Then another scream burst out, one that rang within the hold and wakened echoing cries of terrors in the churning slaves. “Vivacia,” he gasped to himself, and then, “Vivacia!” he called out to her, praying she could hear him, and know he was coming to her. His groping hands suddenly met the ladder and he flung himself up it.
As he emerged onto the deck into a driving rain he stumbled over the first body of a crewman. Mild was trapped in a half-closed hatch. In the dimness he could not tell how he had been killed, only that he was dead. He knelt by him, hearing the sounds of fighting elsewhere in the ship, but capable of comprehending fully only this death. Mild's chest was still warm. The sluicing rain and flying spray had already chilled his hands and face, but his body gave up its warmth more slowly.
Others were dying now, slaves and crewmen. Vivacia lived it all, he suddenly recalled. She felt it all, and alone.
Wintrow was on his feet and stumbling towards her before he knew what he was doing. In the waist, some of the crewmen had been sleeping in crude canvas shelters. The wind and rain there had been preferable to the thick stink of the lower decks. Now the tent was collapsed, and wind and rain tore at it while men tore at each other. Manacle chains were suddenly weapons. Wintrow dodged through the blood-crazed fighters, shouting, “No! No! You have to stop this, the ship won't take it! You have to stop!” No one heeded him. There were men down on the deck, some squirming and some still. He jumped over them. He could do nothing for them. The only person he could possibly aid was the ship, who now screamed his name into the night. Wintrow tripped over what might have been a body. He scrabbled back to his feet, evaded a man who clutched at him, and groped his way forward through the rain and the dark of night until his hands found the ladder to the foredeck.
“Vivacia!” he called, his voice a thin and pitiful thing in the rising storm. But still she heard him.
“Wintrow! Wintrow!” she cried mindlessly, shrieking his name as a nightmare-plagued child calls for her mother. He clambered up on the foredeck, only to be driven back as the
Vivacia
plowed wildly through a sea. For a moment all he could do was grasp the rung of the ladder and fight for air. In the next space between waves, he was up and dashing foolishly forward. His hands grasped the forward rail. He could not feel her, could see her only as a shadow before him.
“Vivacia!” he cried to her.
For an instant she did not answer. He gripped the railing hard and reached for her with all his might. Like warm hands clasping on a cold night, her awareness joined gratefully with his. Then her horror and shock flowed into his mind as well.
“They've killed Comfrey! There's no one on the wheel!”
Figurehead and boy plunged into cold salt water. The wizardwood deck slid under his grasping fingers. In the dark he shared her knowledge and despair even as he fought for his own survival. He felt the widespread death throughout her, and knew, too, the lack of control she felt as the storm winds drove her forward into the towering waves. Her crew had been driven from their duties. Barricaded in the sterncastle were some who fought for their lives. Others were dying slowly on the decks they had manned. As lives winked out, it was as if Vivacia were losing pieces of herself. Never before had he sensed how immense was the water and how small the boat that preserved his life. As the storm waves ran off her decks, he managed to stand. “What should I do?” he demanded of her.
“Get to the wheel!” she cried to him through the wind. “Get control of the rudder.” She raised her voice in a sudden roar. “Tell them to stop killing each other, or they'll all die. All of them, I swear it!”
He turned back toward the waist of the ship, and drawing as deep a breath as he was able, shouted at the men who struggled there. “You heard her. She'll kill us all if you don't stop the fighting now! Stop the fighting. Man her sails, those of you who know how, or not a one of us will survive this night! And let me through to the helm!”

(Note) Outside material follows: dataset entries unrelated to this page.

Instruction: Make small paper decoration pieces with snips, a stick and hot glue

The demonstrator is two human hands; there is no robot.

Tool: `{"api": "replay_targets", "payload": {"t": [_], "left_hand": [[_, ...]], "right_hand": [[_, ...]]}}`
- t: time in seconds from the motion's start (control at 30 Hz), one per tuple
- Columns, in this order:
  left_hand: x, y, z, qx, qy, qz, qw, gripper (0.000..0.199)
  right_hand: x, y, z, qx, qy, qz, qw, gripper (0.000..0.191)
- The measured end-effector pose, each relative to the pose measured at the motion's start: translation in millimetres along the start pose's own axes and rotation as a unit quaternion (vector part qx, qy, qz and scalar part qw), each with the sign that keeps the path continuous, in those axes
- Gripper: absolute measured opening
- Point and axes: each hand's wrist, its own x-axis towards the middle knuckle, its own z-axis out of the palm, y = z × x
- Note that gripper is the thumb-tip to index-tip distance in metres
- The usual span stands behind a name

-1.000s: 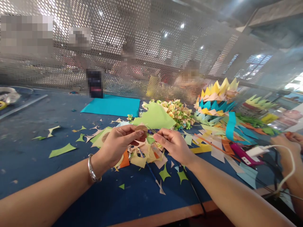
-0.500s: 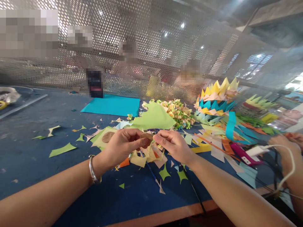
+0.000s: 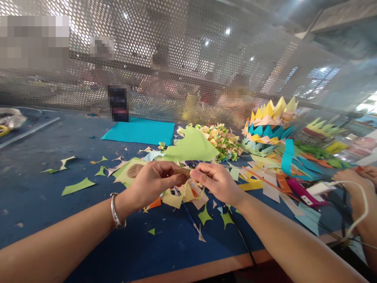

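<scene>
My left hand (image 3: 157, 179), with a silver bangle at the wrist, pinches a small round brown disc (image 3: 183, 171) between thumb and fingers. Close against the disc's right edge is my right hand (image 3: 216, 181), its thumb and forefinger pressed together. What the right fingertips hold, if anything, is too small to make out. Under both hands lies a heap of cut paper scraps (image 3: 173, 199) in cream, peach and orange. A blue stick (image 3: 188, 215), perhaps a pen or brush, pokes out of the heap. Behind the hands rests a light green paper sheet (image 3: 193, 145).
A turquoise sheet (image 3: 140, 131) and a pile of small curled paper pieces (image 3: 225, 141) lie farther back. Stacked zigzag paper strips (image 3: 271, 122) stand at right, near a magenta device (image 3: 306, 192) with a white cable. Another person's hand (image 3: 350, 179) is at far right. A perforated screen (image 3: 176, 59) rises behind.
The brown disc has tilted slightly, showing its face more edge-on between my fingertips. Both hands stay in nearly the same place.
</scene>
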Motion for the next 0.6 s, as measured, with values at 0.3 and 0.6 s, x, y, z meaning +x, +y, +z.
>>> {"api": "replay_targets", "payload": {"t": [0.3,0.6], "left_hand": [[0.8,-2.6,-0.1,-0.029,-0.009,0.008,1.000,0.016],[1.2,-1.9,-1.1,-0.031,-0.007,-0.005,0.999,0.013]], "right_hand": [[-0.5,0.7,0.0,-0.013,-0.001,-0.008,1.000,0.045],[-0.1,0.8,0.3,0.000,-0.002,-0.007,1.000,0.046]]}}
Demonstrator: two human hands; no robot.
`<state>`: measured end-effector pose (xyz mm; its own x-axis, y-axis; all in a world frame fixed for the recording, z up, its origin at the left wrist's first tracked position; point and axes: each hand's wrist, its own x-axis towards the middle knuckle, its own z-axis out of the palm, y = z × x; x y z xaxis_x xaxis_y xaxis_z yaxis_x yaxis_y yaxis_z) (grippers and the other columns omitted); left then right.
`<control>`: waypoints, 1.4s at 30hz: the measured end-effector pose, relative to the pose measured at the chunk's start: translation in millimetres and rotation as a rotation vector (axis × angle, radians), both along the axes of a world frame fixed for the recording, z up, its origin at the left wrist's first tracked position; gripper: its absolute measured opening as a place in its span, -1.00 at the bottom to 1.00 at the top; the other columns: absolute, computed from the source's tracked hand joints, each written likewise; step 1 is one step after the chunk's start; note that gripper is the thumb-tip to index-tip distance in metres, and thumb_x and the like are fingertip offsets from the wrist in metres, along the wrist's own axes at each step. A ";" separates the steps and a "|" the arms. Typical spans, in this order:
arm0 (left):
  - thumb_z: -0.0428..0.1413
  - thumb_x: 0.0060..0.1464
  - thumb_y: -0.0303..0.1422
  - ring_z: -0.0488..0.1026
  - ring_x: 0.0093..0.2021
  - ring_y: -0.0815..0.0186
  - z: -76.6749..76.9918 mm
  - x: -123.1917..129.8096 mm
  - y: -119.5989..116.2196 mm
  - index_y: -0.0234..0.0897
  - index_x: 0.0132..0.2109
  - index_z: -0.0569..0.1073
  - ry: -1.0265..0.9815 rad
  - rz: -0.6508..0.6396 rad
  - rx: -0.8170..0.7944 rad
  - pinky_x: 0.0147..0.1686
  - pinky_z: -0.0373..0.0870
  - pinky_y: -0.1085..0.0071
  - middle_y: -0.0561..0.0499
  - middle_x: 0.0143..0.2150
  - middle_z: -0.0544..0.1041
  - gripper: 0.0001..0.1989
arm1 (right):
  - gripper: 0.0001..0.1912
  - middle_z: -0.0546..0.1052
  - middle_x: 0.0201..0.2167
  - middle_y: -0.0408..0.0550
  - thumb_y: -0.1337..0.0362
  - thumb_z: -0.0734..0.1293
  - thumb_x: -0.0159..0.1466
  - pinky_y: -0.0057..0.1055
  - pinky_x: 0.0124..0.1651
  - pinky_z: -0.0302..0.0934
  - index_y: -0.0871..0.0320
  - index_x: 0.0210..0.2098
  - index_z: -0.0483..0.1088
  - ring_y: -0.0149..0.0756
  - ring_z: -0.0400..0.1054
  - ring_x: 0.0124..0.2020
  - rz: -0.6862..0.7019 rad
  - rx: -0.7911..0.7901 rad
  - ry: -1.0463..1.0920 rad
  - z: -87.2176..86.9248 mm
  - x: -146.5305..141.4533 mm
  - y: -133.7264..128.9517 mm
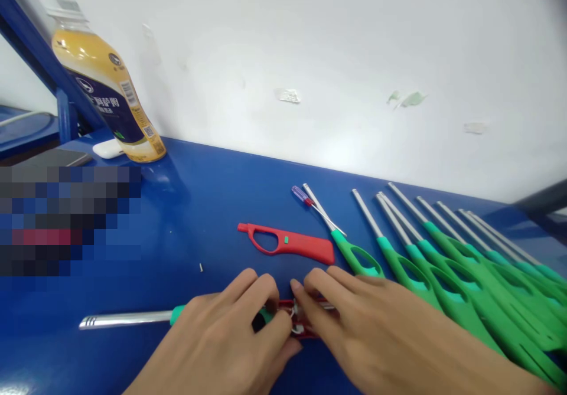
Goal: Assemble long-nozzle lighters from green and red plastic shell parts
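Observation:
Low in the middle, a long-nosed lighter lies with its metal tube pointing left and a teal collar at the tube's base. Its opened red body shows small white and metal parts inside. My left hand closes around the teal and red section, fingers bent. My right hand pinches at the red body's right side, its fingertips partly over the inner parts. Just beyond both hands rests a loose red handle shell with a small green piece. A tiny screw lies to the left.
Several green lighters lie in a slanted row on the right. A purple-handled screwdriver leans across the nearest tube. A bottle of yellow drink stands back left against the white wall. The blue table bears a blurred-out patch at left.

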<state>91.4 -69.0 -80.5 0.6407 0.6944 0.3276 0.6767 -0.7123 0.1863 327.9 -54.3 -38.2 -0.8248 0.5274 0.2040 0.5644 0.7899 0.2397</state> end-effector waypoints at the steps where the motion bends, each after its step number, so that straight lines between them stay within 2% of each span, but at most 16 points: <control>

They plunged again into a wave. The wall of water hit him from behind, and he was suddenly flying free with it, no deck, no rigging, nothing, only the water that offered a yielding resistance to his scrabbling hands. He might already be overboard and not even know it. He opened his mouth to scream and sucked in salt water instead. In the next instant the water slammed him against the port railing. He caught at it and held, despite the water's best efforts to carry him over the side. Right next to him a slave was not so lucky. He struck the railing, teetered and then went over the side.
The water ran off through the scuppers. On the deck, men thrashed like landed fish, choking and spitting seawater. The moment he could, Wintrow was back on his feet and struggling aft. Like an insect, he thought, in a puddle, struggling mindlessly only because live things always tried to stay alive. Most of the others who remained on the deck were clearly not sailors by the way they flung themselves at railings and ropes and grasped tight. They seemed just as shocked by the next dousing wave. A manacle key must have been found, for some were entirely free of chains, while others still wore their fetters as familiarly as their shirts. More faces peered up fearfully from the open hatches, shouting advice and questions to the groups on deck. As each mammoth wave passed, they ducked back to avoid the dousing, but seemed to take no care for how much water flooded down into the ship. Bodies of both slaves and crew washed back and forth in the waist with the wallowing of the ship. He stared at them incredulously. Had they fought for their freedom only to die by drowning? Had they killed all the crew for nothing?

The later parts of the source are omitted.